When Lyft fixes their drivers dash board, at least make it look respectable, then I will turn on their app again, until then, they can bite me. I want to be able to see the trips I just finished, the miles for each trip, pickup and drop off destination of each trip, and price of the fare for each trip, I am not running a lemonade stand. Even though Uber are snakes in the grass, and this has nothing to do with their shady ways of treating their drivers, at least they are transparent in the jobs the driver just did "I don't need to wait till the next day to see some half baked statement for the previous day"when you log on to your drivers dispatch board, everything is there in black and white, from the job number, pickup and drop off location, Google map printout of the trip, and the fare price, nothing is hidden.


----------



## Choochie (Jan 4, 2015)

Long time Nyc cab driver said:


> Fix
> I it
> A again
> T Tony
> ...


Fix
Or
Repair
Daily


----------



## Long time Nyc cab driver (Dec 12, 2014)

Choochie said:


> Fix
> Or
> Repair
> Daily


Oh, come on ! Fords are good cars.

Fahgettaboudit.....


----------



## Choochie (Jan 4, 2015)

They have become very good recently


----------



## Choochie (Jan 4, 2015)

gman said:


> He conveniently left out the "how" part of the equation.


He did mention he is going for the people who don't have to have a black car....certainly seems more likable


----------



## IndyDriver (Nov 6, 2014)

cybertec69 said:


> When Lyft fixes their drivers dash board, at least make it look respectable, then I will turn on their app again, until then, they can bite me. I want to be able to see the trips I just finished, the miles for each trip, pickup and drop off destination of each trip, and price of the fare for each trip, I am not running a lemonade stand. Even though Uber are snakes in the grass, and this has nothing to do with their shady ways of treating their drivers, at least they are transparent in the jobs the driver just did "I don't need to wait till the next day to see some half baked statement for the previous day"when you log on to your drivers dispatch board, everything is there in black and white, from the job number, pickup and drop off location, Google map printout of the trip, and the fare price, nothing is hidden.

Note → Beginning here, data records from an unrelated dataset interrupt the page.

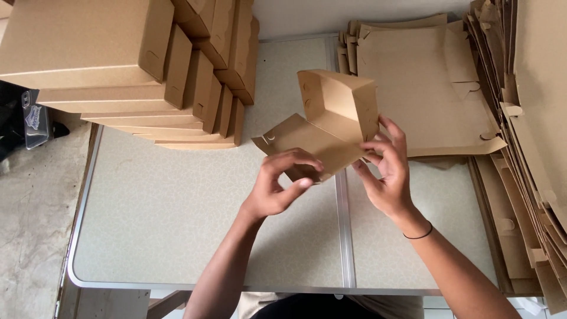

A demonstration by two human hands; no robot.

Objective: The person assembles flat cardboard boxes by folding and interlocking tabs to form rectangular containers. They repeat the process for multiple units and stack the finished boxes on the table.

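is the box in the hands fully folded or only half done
Half done: the brown cardboard box has one end raised into walls, while its other flap lies flat.

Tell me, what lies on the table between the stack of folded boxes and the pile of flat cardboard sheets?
In the head view, the half-folded box, held above the table by the left hand and right hand.

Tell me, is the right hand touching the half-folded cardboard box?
Touching. The head view shows the right hand with its fingertips pressed on the near edge of the half-folded cardboard box.
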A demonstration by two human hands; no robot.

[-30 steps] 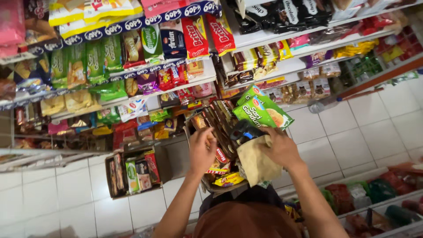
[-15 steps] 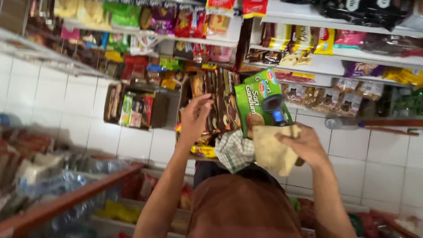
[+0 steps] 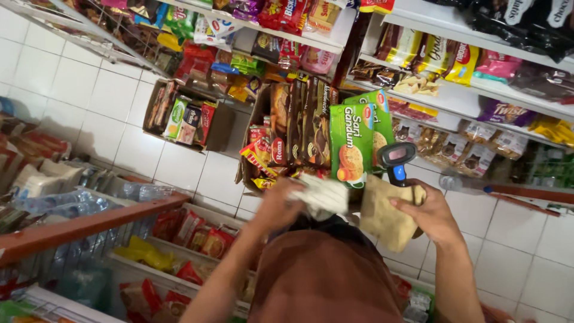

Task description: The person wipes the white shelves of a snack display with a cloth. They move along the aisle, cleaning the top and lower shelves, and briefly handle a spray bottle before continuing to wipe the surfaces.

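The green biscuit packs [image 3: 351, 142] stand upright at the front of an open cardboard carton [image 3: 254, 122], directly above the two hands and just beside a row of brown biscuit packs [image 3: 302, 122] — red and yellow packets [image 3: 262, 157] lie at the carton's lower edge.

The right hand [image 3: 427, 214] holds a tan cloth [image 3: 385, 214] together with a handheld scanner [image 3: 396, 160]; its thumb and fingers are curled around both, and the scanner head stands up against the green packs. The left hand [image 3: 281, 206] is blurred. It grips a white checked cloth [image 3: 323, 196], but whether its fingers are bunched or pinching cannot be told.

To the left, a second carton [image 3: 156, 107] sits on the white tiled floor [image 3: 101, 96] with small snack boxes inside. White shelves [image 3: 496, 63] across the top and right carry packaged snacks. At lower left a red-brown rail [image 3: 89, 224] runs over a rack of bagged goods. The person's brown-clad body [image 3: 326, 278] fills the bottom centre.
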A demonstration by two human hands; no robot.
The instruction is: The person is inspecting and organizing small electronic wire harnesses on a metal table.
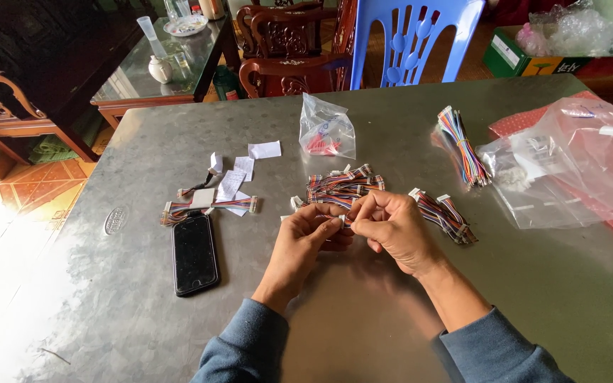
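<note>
Bare table near; cable pile (phone left) blocks.

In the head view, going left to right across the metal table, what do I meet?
Black phone → paper slips → left hand → right hand → striped wire harnesses beside the right hand → upright wire bundle → clear plastic bags at the right edge.

A grey metal table fills the view; behind it stand a blue plastic chair, carved dark wooden chairs and a glass-topped wooden side table; sunlight brightens the orange tiled floor.
</note>
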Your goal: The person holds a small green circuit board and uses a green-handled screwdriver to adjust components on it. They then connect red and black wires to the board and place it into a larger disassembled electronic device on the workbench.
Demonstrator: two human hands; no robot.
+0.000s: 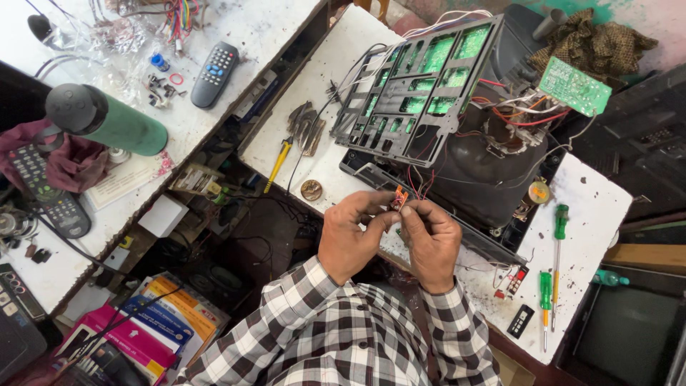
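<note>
Left hand (348,239): fingers curled, thumb and forefinger pinched on a small orange electronic component (399,198). Checked black-and-white sleeve.

Right hand (431,239): fingers bent inward, fingertips (407,212) closed on the same component from its 3 o'clock side. Both hands meet just above the near edge of the white, stained bench (593,207).

Small orange electronic component: held between the two hands, off the bench, with thin red wires running from it toward 12 o'clock into the set.

Opened black television chassis (479,164): at 1 o'clock from the hands, tube neck exposed, a black plastic frame carrying green circuit boards (418,78) tilted up over it.

Loose green circuit board (575,86): at 2 o'clock, joined to the chassis by red and white wires.

Two green-handled screwdrivers (559,236): at 3 o'clock, lying on the bench, well apart from the hands.

Yellow-handled tool (277,166): at 10 o'clock, on the bench near a round brass-coloured disc (311,189).

Dark grey remote control (214,73): at 11 o'clock, on a second bench.

Green cylindrical flask with black cap (107,118): at 9 o'clock, lying on its side.

Stack of coloured boxes (153,322): at 8 o'clock, on the floor.
</note>
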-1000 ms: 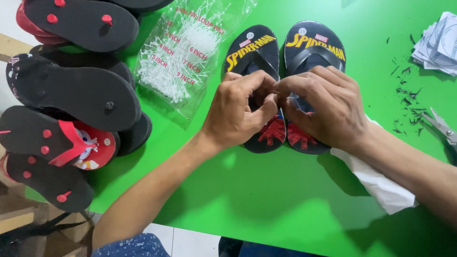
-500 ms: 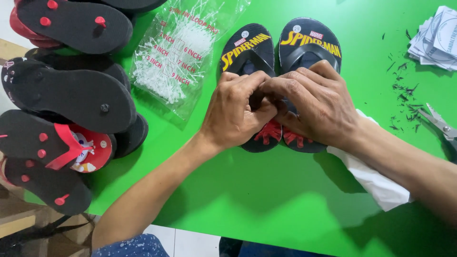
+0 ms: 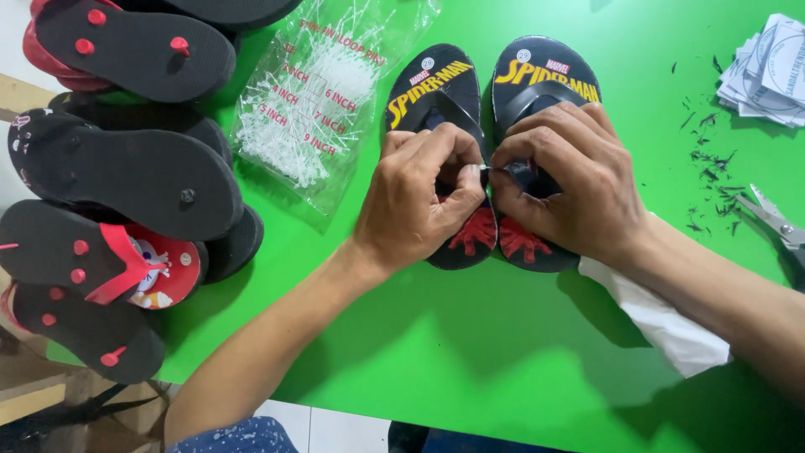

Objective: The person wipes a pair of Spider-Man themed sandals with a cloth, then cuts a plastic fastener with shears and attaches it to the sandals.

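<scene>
A pair of small black flip-flops (image 3: 537,84) with yellow lettering and red print lies side by side on the green table (image 3: 470,361). My left hand (image 3: 419,201) and my right hand (image 3: 562,184) rest over the middle of the pair. Both pinch a thin white plastic loop pin (image 3: 485,168) between thumb and fingers, right where the two straps meet. The straps' centres are hidden under my fingers.
A clear bag of white plastic loop pins (image 3: 310,109) lies left of the pair. A stack of black and red flip-flops (image 3: 126,184) fills the left edge. Scissors (image 3: 776,222), black offcuts (image 3: 704,168) and paper tags (image 3: 767,75) sit at right. A white cloth (image 3: 662,323) lies under my right forearm.
Both hands stay on the pair's straps. The fingertips have drawn slightly apart, showing the white pin between them. The view has shifted a little.
</scene>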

Personally, I think this is intentional on Lyft's part. I think a lot of Uber riders would be very unhappy to know we have detailed access to all rides we have ever done. Would make stalking a rider very easy for the wrong character.

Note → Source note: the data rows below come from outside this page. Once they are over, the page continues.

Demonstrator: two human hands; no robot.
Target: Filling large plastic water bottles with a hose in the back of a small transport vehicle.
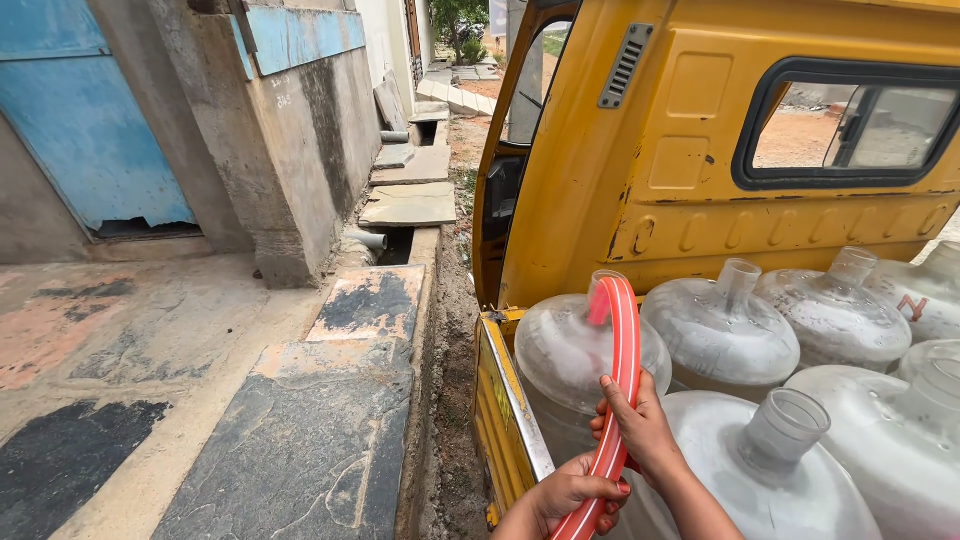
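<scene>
Both the left hand (pixel 572 495) and right hand (pixel 640 425) grip the orange hose (pixel 624 350), which arcs up into a water jug (pixel 580 345).

Outdoor street beside building, water delivery stop. Right of frame: yellow cargo vehicle (pixel 700 150) with rear cab window, open bed packed with large clear water jugs (pixel 720 325). Left: bare concrete wall (pixel 290 150), blue metal door (pixel 90 110) at upper left. Lower left: worn stone-slab pavement (pixel 300 440). Centre: dirt strip and open drain covered by slabs (pixel 410 205). Top centre: trees, daylight.
</scene>
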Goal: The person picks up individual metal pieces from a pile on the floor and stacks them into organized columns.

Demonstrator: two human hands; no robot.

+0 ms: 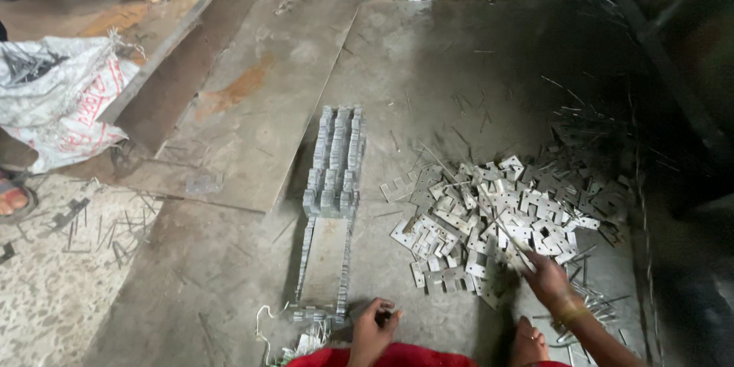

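2 hands low in frame. Right hand [547, 275] closed around a thin metal rod [501, 225], its far end lying across the loose pile of flat notched metal plates [497, 218] on the steel floor sheet [428, 69]. Left hand [373, 329] curled shut near the tray's near end, pinching something small; cannot tell what. Narrow metal tray [325, 256] lies between, with stacked plates [336, 160] packed on edge in rows at its far end. White woven sack [61, 99] far left.

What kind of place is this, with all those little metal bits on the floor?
Probably a small metalworking workshop. A pile of flat stamped metal pieces lies on the gritty floor, more stand stacked in neat rows, and big rusty steel sheets lie beside them.
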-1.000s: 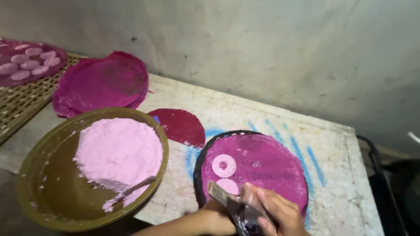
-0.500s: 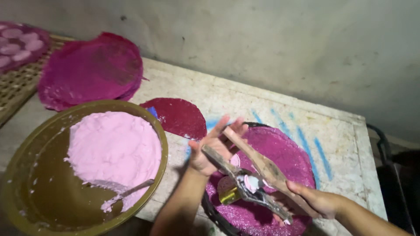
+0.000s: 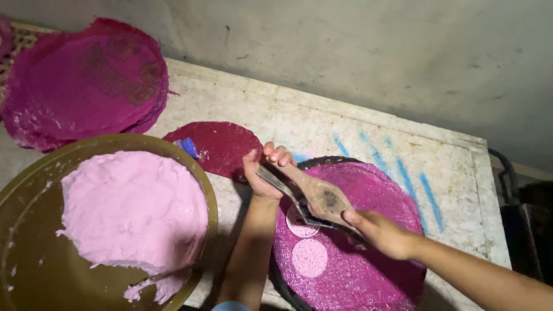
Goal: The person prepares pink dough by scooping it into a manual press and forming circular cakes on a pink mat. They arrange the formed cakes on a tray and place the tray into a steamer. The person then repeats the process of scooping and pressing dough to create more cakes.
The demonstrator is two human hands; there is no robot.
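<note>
Both hands clamp a wooden press (image 3: 320,197) (long axis slanting toward the bench's near-right corner): left hand (image 3: 262,173) grips its far end, right hand (image 3: 377,231) the near, over the magenta round tray (image 3: 368,270).

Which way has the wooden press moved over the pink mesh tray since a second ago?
Yes. The wooden press has risen from the pink mesh tray's near edge toward its far-left rim; both hands now grip it.

— That round mat (image 3: 368,253) is a speckled magenta, with two pale pink discs (image 3: 309,257) on it.

— And the bowl (image 3: 34,270)?

— Olive-brown, filled with soft pink batter (image 3: 132,213). The wooden press (image 3: 319,196) is tan with a dark smudge.

— The counter (image 3: 322,124)?

— Mottled off-white stone, streaked with blue strokes (image 3: 397,167). A dark crimson cloth (image 3: 222,147) lies on it, beside stacked deep-magenta mats (image 3: 80,80).
</note>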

EDIT: For example, I gave rides to Colts players (taking X, for whatever reason) from dinner spots back to high-end condos after games on a couple instances this season. Would they like to know I can access that trip data the next day, week, or whenever and share with the world where they live? Granted I never would and it is a violation of Uber's contract, but as has been mentioned elsewhere, passing a BG check doesn't guarantee the driver isn't going to do something wrong down the road.


----------



## Lidman (Nov 13, 2014)

LAuberX said:


> Quick
> 
> Name a brand of tissue besides Kleenex


 scottie


----------



## Lidman (Nov 13, 2014)

I don't know too much about John Zimmer, but he's definitely more tolerable to listen to then Travis.


----------



## Fuzzyelvis (Dec 7, 2014)

IndyDriver said:


> Personally, I think this is intentional on Lyft's part. I think a lot of Uber riders would be very unhappy to know we have detailed access to all rides we have ever done. Would make stalking a rider very easy for the wrong character.
> 
> EDIT: For example, I gave rides to Colts players (taking X, for whatever reason) from dinner spots back to high-end condos after games on a couple instances this season. Would they like to know I can access that trip data the next day, week, or whenever and share with the world where they live? Granted I never would and it is a violation of Uber's contract, but as has been mentioned elsewhere, passing a BG check doesn't guarantee the driver isn't going to do something wrong down the road.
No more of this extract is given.